Pembinaan pelaksanaan AMDAL yang sudah berjalan dilakukan oleh instansi
sektoral dan instansi pengendali dampak lingkungan di pusat dan daerah
(Propinsi, Kabupaten/Kota) melalui pengawasan atas hasil pelaksanaan RKL-RPL
yang telah dilakukan oleh pemrakarsa kegiatan (laporan pelaksanaan RKL-RPL
triwulan atau semesteran).
2.11 Kasus AMDAL
Penanganan untuk kegiatan yang sudah berjalan
dan belum memiliki AMDAL, dikenakan mekanisme pelanggaran hukum dan tidak bias
diputihkan dengan membuat AMDAL dan UKL- UPL. Sanksi yang diberikan untuk
kegiatan yang belum memiliki AMDAL tetapi sudah berjalan adalah diantaranya
Audit Lingkungan Hidup wajib.Bila perubahan rute transportasi hanya sedikit
yang berubah dan masih dalam lokasi penambangan maka pemrakarsa harus
menginformasikan hal tersebut di dalam laporan pelaksanaan RKL dan RPL periodik
(Semesteran atau Triwulan). Namun apabila perubahan rute tersebut menimbulkan
dampak besar dan penting yang berbeda, maka sesuai dengan Pasal 26 PP 27
tentang AMDAL, maka kegiatan tersebut menjadi batal. Untuk perubahan tersebut
maka pemrakarsa harus menyusun AMDAL baru.
Secara prinsip, AMDAL memperhatikan kesatuan
ekosistem dari lokasi suatu rencana usaha dan/atau kegiatan, bukan berdasarkan
wilayah administratif. Apabila suatu rencana usaha dan/atau kegiatan tersebut
dalam satu lokasi, bisa dalam beberapa wilayah administratif, maka kegiatan
tersebut hanya diwajibkan menyusun 1 dokumen AMDAL (KAANDAL, ANDAL, RKL, RPL).
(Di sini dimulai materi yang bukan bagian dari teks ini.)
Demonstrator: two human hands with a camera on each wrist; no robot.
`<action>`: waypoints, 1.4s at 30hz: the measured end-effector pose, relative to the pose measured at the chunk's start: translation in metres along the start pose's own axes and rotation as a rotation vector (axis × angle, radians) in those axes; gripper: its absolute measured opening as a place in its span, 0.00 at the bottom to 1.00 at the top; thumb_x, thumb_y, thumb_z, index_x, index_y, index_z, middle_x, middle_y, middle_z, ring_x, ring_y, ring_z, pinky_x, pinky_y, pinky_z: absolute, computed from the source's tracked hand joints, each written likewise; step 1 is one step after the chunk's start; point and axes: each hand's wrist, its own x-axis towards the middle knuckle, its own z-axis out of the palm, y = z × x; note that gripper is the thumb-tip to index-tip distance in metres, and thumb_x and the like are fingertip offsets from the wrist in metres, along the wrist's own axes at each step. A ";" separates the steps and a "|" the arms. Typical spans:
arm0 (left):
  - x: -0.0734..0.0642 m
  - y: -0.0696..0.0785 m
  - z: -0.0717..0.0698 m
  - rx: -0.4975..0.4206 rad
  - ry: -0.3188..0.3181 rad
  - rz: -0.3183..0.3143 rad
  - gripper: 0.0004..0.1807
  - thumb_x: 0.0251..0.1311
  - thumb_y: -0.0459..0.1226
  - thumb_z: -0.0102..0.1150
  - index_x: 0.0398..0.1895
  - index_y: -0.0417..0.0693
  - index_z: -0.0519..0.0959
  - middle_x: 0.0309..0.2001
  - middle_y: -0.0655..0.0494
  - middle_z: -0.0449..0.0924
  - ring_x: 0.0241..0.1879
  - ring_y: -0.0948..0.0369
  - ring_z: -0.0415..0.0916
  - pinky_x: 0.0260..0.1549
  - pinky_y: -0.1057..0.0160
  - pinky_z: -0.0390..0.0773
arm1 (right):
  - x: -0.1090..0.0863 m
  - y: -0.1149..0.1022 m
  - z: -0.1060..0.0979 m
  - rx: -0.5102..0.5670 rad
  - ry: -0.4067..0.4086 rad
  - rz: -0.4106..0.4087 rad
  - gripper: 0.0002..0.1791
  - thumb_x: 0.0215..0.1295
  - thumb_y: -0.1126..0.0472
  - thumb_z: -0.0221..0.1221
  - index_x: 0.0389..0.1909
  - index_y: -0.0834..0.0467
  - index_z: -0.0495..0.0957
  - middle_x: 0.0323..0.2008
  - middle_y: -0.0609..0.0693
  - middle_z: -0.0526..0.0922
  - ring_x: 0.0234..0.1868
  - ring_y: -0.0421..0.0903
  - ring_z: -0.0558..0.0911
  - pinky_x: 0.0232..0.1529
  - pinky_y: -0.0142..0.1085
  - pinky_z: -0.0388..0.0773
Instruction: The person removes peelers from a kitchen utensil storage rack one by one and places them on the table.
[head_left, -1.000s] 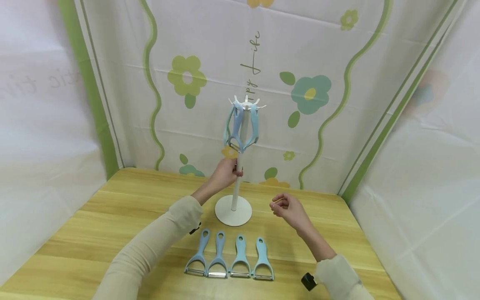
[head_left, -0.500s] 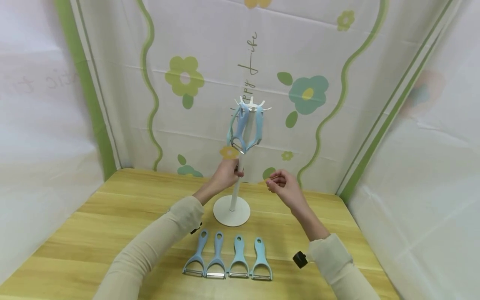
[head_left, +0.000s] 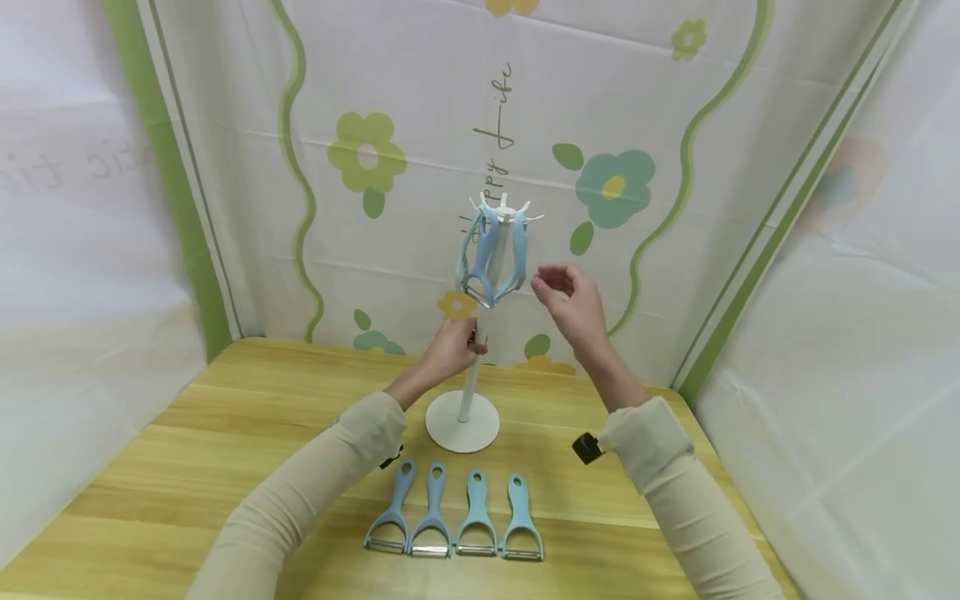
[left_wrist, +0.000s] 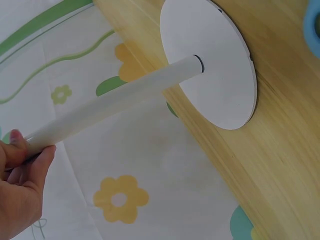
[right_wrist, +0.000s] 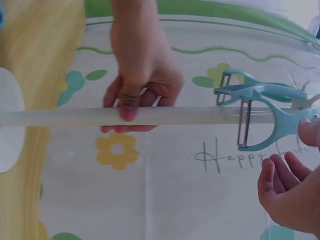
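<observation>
In the head view, my left hand [head_left: 452, 346] grips the white pole [head_left: 471, 387] of an upright stand below its ring of hooks [head_left: 504, 213]. Y-shaped peelers hang from the hooks, among them a periwinkle peeler [head_left: 485, 246], a light blue peeler [head_left: 520, 250] and a teal peeler [head_left: 462, 262]. My right hand [head_left: 577, 308] is raised just right of the light blue one, its fingers loosely bent and holding nothing. The right wrist view has that hand [right_wrist: 292, 202] beside a hanging peeler's handle [right_wrist: 292, 122]. Left thumb and fingers wrap the pole [left_wrist: 115, 102] in the left wrist view.
The stand's round white base [head_left: 442, 429] sits on the wooden table [head_left: 247, 450]. Several more peelers lie in a row in front of it, from a periwinkle peeler [head_left: 397, 500] to a light blue peeler [head_left: 519, 504]. A flower-patterned curtain [head_left: 420, 100] closes off the back.
My right hand has risen from over the table to the height of the hanging peelers. The stand's top has shifted slightly right, while my left hand keeps its grip on the pole.
</observation>
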 end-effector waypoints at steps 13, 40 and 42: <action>0.001 -0.002 0.000 -0.024 -0.012 0.008 0.05 0.60 0.24 0.60 0.37 0.37 0.80 0.36 0.45 0.88 0.39 0.54 0.87 0.38 0.60 0.87 | 0.034 -0.024 0.012 0.175 -0.113 0.071 0.21 0.72 0.61 0.58 0.61 0.67 0.72 0.49 0.59 0.83 0.50 0.44 0.82 0.67 0.47 0.74; 0.004 -0.002 -0.001 -0.039 -0.041 -0.005 0.05 0.61 0.23 0.59 0.39 0.36 0.80 0.37 0.44 0.87 0.41 0.53 0.87 0.40 0.60 0.87 | 0.034 -0.032 0.007 0.214 -0.112 0.068 0.10 0.75 0.62 0.53 0.47 0.66 0.74 0.36 0.49 0.76 0.37 0.39 0.73 0.41 0.27 0.75; 0.004 -0.002 0.000 -0.035 -0.040 -0.008 0.05 0.61 0.24 0.60 0.38 0.37 0.80 0.37 0.45 0.87 0.40 0.53 0.87 0.39 0.60 0.87 | 0.033 -0.032 0.006 0.223 -0.109 0.065 0.10 0.75 0.62 0.53 0.46 0.65 0.74 0.37 0.51 0.76 0.36 0.39 0.73 0.41 0.27 0.75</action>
Apabila berada pada lokasi yang berbeda, maka harus disusun dokumen AMDAL yang
terpisah, walaupun pemrakarsanya sama. Penilaian dokumen AMDAL yang berada
lebih dari 2 kabupaten/kota dilakukan oleh Komisi Penilaian AMDAL Propinsi.
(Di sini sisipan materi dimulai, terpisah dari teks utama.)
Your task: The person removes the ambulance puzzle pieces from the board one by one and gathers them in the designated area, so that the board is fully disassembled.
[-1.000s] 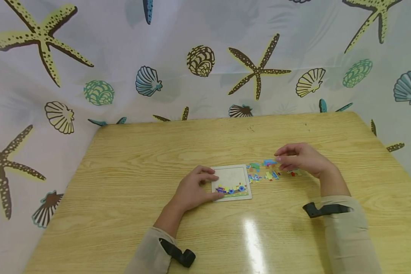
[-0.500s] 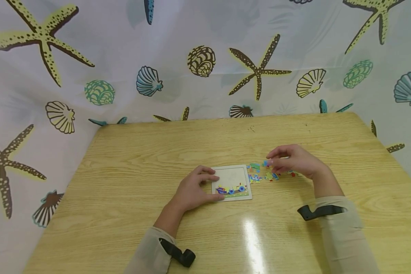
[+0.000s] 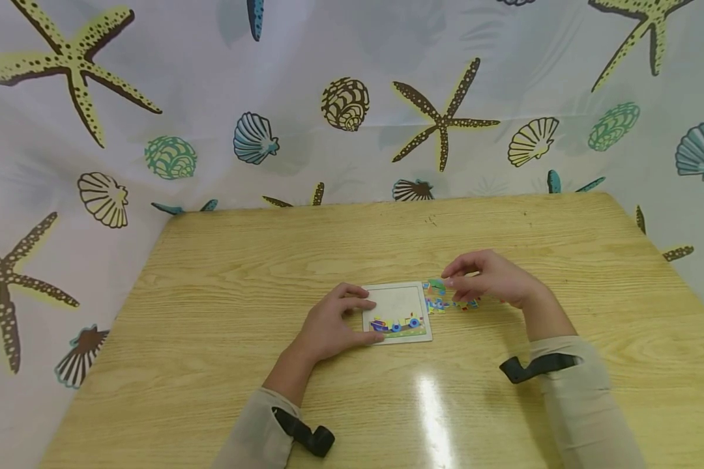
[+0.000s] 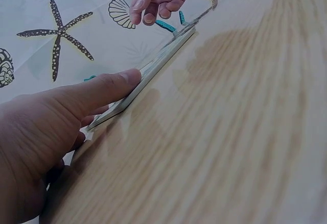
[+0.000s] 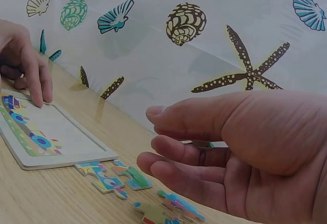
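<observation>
A pale puzzle board (image 3: 396, 301) lies flat, with assembled pieces (image 3: 396, 326) showing a colourful vehicle along its near edge. My left hand (image 3: 334, 324) holds the board's left side, its thumb (image 4: 122, 81) on the near rim and fingertips on the far-left part. Over the loose pieces hovers my right hand (image 3: 489, 280), fingers loosely bent and thumb apart from them, nothing held. Beneath it, in the right wrist view, lie a blue piece (image 5: 179, 204) and a yellowish piece (image 5: 150, 214). A green piece (image 5: 134, 176) and a blue-and-yellow piece (image 5: 106, 179) lie against the board's right edge.
The wooden table (image 3: 258, 260) extends around the board on all sides. Behind it hangs a white curtain (image 3: 305, 58) printed with starfish and shells. Both wrists carry a black strap-on camera (image 3: 313, 440).
My right hand has moved left over the loose pieces, from the far blue piece toward the green one beside the board. The left hand and the board have stayed put.
</observation>
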The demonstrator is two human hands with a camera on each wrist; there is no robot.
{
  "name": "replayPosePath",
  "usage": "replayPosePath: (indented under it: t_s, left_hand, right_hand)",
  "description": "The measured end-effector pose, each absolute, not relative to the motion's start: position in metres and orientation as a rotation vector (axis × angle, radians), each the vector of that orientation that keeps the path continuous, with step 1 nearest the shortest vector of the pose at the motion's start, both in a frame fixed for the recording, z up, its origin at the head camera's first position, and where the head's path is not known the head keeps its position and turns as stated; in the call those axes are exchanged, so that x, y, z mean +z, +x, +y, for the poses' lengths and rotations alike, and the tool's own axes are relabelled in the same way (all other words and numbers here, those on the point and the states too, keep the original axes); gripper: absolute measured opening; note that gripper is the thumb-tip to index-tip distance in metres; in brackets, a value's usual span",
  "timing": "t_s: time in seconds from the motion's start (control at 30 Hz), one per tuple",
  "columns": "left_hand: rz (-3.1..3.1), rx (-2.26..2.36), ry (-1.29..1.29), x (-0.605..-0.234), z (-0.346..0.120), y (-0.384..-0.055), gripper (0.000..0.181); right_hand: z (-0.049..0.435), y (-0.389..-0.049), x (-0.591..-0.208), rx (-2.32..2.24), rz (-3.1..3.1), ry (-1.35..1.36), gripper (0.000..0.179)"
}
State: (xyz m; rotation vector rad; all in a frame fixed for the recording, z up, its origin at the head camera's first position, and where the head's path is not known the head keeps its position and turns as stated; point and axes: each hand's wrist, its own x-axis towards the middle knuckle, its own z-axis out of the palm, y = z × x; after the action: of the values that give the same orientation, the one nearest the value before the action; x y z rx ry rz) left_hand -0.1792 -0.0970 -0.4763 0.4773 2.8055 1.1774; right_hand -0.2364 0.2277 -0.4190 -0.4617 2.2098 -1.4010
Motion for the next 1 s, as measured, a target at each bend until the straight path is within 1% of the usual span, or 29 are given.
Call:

Khusus kegiatan perkebunan, sesuai KEPMENLH Nomor 40/2000 maka penilaian untuk
kegiatan di bidang perkebunan dilakukan oleh Komisi Penilaian AMDAL Propinsi.
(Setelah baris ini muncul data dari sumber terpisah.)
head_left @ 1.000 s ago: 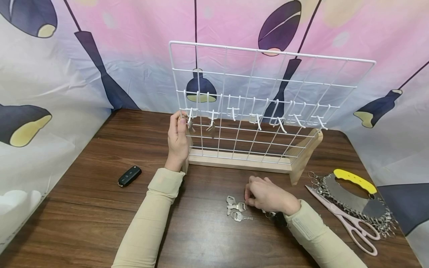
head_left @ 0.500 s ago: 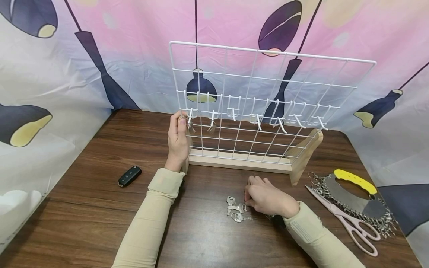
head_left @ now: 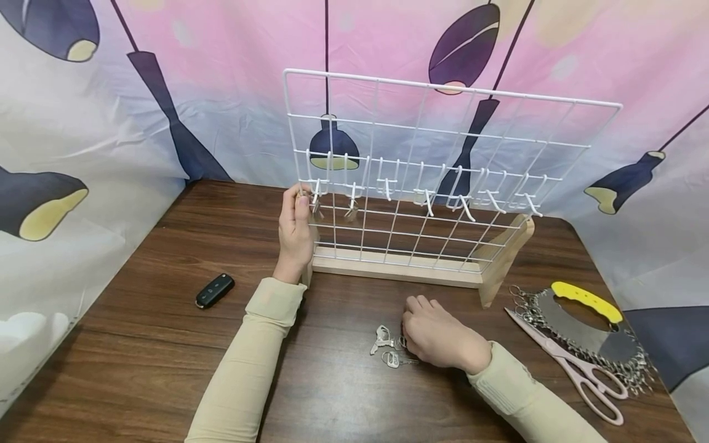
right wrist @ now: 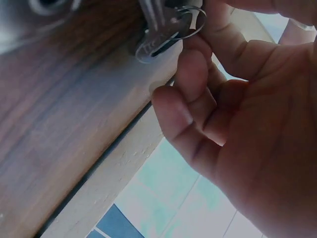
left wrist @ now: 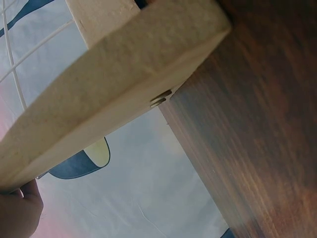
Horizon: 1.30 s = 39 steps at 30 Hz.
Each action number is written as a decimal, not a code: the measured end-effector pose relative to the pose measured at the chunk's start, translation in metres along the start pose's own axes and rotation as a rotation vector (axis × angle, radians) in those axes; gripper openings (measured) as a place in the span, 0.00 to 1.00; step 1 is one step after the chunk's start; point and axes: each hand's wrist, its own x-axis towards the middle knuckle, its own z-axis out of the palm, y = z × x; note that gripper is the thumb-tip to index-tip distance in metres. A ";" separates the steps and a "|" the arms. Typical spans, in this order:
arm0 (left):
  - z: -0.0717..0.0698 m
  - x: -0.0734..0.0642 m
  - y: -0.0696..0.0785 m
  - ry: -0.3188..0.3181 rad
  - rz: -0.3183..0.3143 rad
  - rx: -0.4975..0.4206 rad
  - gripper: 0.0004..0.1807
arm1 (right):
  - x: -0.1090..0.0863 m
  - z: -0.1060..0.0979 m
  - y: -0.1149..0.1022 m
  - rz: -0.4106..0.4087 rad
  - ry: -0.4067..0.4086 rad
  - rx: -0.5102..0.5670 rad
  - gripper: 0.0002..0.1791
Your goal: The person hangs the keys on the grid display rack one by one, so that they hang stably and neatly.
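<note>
At the left edge of the white wire grid rack, my left hand grips the frame where it meets the wooden side support. My right hand is low over the table, its curled fingers pinching a thin key ring on a silver key. Beside those fingers lie several small silver keys in a loose cluster. White hooks line the grid's middle. Keys hang from the left hooks, partly hidden near my left hand.
A black car key lies at left on the wooden table. Pink scissors and a yellow-handled metal holder fringed with rings and small metal pieces lie at right. A patterned cloth hangs behind.
The key cluster has shifted slightly, and the key nearest my right fingers has drawn under them. My right hand has turned a little. My left hand stays on the rack.
</note>
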 end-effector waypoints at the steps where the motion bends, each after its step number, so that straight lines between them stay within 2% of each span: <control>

Ketentuan peraturan di bidang AMDAL berlaku
untuk semua pihak termasuk pemerintah. Oleh sebab itu proyek-proyek pemerintah
yang termasuk kegiatan wajib AMDAL harus dilengkapi dengan dokumen AMDAL. Dalam
perencanaan pembangunan setiap instansi pemerintah wajib mengalokasikan dana
untuk menyusun dokumen AMDAL. Bagi proyek yang tidak dilengkapi dengan dokumen
AMDAL dapat dikenakan tindakan hukum sesuai peraturan yang berlaku, termasuk
peradilan tata usaha negara terhadap pejabat yang melakukan pelanggaran tersebut.